▸ EXERCISE GOAL
Repeat the data exactly, leaving out any image.

▸ INFORMATION PROVIDED
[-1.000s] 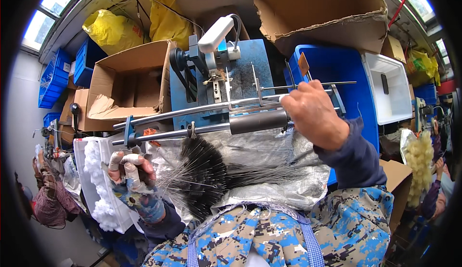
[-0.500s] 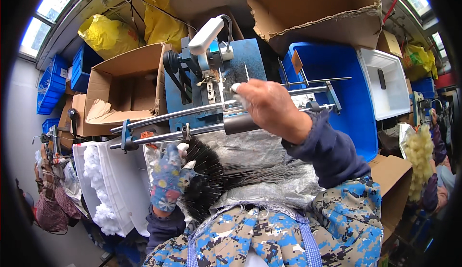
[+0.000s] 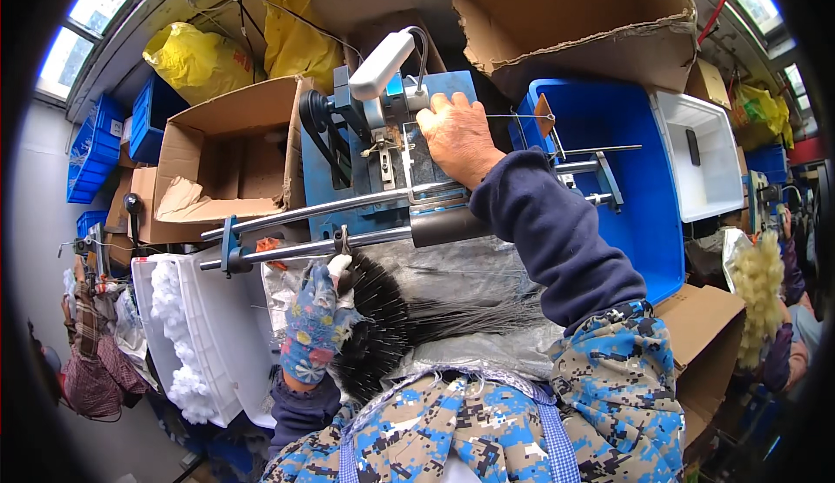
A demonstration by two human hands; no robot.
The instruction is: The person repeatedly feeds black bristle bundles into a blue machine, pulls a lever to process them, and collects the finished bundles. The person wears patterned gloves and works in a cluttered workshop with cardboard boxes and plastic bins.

▸ YOUR SOLUTION
[-1.000s] 
[-0.500s] 
[+0.000s] 
A demonstration by two human hands; no robot.
The instruction is: The person repeatedly feeds black bristle bundles into a blue machine, pulls a lever to process them, and collects the finished bundles. The person wears patterned gloves and works in a cluttered workshop with cardboard boxes and plastic bins.

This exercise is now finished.